▶ WORK INSTRUCTION
When the line containing "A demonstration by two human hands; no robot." appears in the entries below, begin printing there and stop after the line containing "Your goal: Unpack"; print each of those lines exactly and no other line.

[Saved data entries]
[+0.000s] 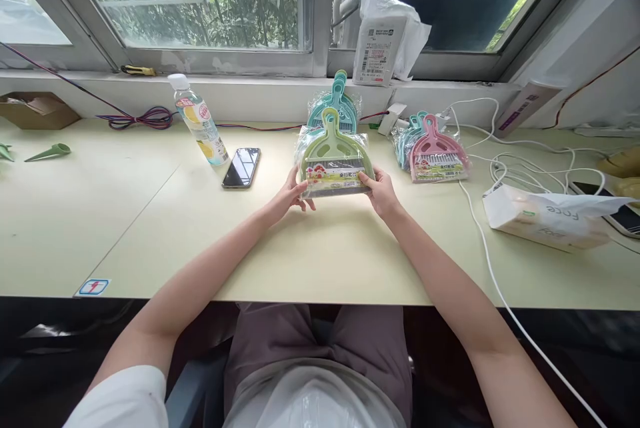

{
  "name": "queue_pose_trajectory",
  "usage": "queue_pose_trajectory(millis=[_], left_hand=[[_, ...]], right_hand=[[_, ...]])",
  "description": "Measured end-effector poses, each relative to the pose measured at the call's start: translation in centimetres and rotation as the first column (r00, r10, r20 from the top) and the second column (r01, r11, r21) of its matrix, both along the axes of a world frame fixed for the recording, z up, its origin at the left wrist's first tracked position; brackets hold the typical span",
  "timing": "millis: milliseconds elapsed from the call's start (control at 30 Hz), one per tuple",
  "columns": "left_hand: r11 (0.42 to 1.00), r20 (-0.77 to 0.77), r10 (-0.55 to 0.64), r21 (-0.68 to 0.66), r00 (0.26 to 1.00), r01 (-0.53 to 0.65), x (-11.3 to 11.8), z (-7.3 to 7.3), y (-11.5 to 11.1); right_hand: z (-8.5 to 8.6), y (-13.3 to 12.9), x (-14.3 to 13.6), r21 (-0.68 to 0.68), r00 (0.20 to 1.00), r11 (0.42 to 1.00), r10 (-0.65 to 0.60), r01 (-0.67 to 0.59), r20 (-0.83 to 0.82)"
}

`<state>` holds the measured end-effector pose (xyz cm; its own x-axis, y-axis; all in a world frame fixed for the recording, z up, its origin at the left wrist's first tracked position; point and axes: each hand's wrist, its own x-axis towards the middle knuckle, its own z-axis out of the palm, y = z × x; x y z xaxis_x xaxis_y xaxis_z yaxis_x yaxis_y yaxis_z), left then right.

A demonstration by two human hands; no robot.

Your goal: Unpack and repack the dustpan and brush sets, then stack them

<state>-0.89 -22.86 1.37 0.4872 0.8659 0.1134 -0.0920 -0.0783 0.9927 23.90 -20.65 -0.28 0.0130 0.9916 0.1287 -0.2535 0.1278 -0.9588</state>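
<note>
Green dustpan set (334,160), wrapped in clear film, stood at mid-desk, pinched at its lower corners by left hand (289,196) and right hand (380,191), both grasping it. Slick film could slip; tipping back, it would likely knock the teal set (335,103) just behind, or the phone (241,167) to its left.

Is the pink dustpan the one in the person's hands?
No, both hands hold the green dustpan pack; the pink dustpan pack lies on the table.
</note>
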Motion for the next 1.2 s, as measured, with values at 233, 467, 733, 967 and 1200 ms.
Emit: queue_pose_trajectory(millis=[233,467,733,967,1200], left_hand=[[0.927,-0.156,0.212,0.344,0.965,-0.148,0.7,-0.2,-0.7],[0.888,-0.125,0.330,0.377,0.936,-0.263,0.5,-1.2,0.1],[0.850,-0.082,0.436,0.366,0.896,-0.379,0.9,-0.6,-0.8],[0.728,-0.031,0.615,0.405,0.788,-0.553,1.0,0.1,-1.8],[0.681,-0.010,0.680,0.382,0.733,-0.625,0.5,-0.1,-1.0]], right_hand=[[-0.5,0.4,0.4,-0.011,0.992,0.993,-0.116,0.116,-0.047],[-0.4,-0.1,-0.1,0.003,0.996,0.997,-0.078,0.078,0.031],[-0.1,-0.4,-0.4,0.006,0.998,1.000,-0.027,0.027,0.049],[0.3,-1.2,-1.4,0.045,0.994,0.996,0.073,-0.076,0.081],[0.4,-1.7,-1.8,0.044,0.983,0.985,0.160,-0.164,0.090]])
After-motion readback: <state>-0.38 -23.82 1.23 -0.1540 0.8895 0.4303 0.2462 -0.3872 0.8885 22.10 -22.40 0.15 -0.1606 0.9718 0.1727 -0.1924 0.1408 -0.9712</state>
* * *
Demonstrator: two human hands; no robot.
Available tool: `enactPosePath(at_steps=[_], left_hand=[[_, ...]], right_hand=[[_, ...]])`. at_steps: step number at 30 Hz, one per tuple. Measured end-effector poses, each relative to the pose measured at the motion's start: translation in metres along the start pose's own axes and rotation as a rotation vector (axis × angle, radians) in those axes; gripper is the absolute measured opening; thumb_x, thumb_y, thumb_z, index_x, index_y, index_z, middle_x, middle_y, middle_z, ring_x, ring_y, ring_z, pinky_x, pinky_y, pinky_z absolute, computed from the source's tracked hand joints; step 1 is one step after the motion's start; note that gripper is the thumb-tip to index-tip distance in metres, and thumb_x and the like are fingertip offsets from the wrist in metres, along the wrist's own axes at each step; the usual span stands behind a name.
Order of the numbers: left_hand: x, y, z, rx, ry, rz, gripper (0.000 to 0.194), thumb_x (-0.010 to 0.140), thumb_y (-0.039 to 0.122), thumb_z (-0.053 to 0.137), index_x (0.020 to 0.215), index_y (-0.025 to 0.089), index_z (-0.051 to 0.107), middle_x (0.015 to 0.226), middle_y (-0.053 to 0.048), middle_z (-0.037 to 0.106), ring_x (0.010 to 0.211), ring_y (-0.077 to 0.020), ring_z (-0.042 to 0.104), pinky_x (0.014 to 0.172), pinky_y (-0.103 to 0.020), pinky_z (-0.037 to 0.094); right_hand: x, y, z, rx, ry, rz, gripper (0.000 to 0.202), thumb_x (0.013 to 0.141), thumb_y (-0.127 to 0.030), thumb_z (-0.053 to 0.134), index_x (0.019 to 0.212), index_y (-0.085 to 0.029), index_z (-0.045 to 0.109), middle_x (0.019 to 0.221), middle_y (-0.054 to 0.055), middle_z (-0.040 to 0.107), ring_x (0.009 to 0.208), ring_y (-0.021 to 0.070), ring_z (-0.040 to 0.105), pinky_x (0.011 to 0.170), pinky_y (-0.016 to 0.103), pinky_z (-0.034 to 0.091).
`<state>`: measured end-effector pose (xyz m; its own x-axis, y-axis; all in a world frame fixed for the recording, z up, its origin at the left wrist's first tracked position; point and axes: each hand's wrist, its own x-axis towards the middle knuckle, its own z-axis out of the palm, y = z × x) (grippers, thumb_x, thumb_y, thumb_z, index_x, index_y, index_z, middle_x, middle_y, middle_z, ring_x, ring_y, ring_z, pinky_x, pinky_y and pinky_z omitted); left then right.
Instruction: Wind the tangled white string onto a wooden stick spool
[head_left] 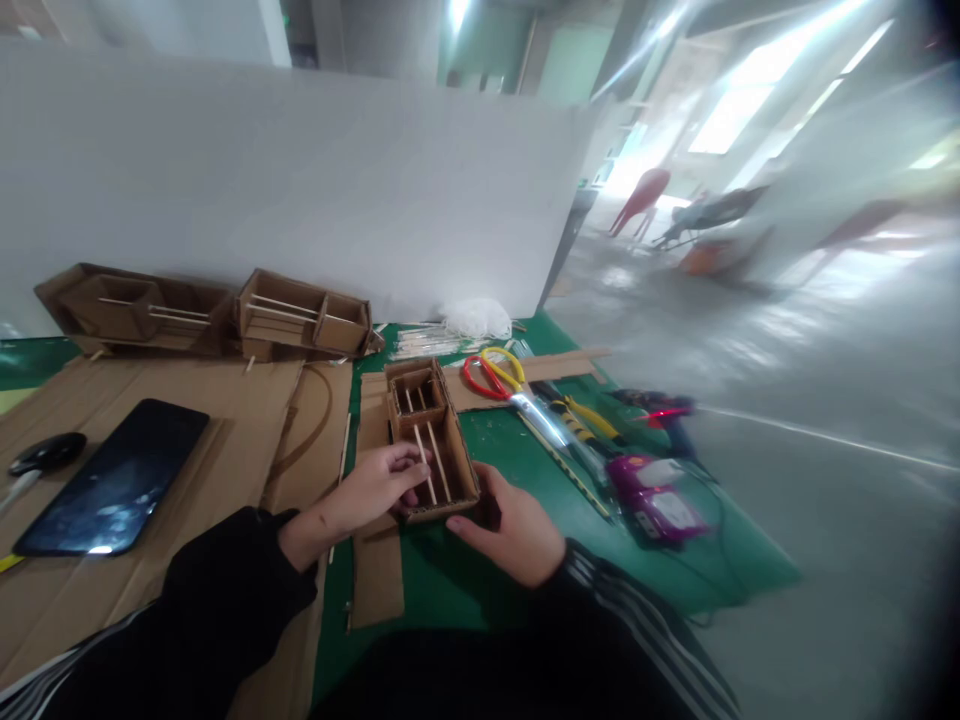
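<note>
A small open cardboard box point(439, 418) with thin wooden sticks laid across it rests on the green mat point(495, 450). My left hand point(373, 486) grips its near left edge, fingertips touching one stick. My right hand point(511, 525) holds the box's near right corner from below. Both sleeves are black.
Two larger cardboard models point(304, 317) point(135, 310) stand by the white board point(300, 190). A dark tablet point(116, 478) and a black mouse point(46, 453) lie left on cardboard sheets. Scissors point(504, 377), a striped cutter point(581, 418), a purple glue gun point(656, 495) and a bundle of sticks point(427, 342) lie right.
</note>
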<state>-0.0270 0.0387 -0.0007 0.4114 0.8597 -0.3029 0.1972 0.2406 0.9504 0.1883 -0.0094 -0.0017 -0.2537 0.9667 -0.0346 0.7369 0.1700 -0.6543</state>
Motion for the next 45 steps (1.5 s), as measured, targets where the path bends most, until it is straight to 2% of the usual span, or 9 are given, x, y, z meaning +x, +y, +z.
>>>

▶ TASK RESULT
A demonstration by two human hands; no robot.

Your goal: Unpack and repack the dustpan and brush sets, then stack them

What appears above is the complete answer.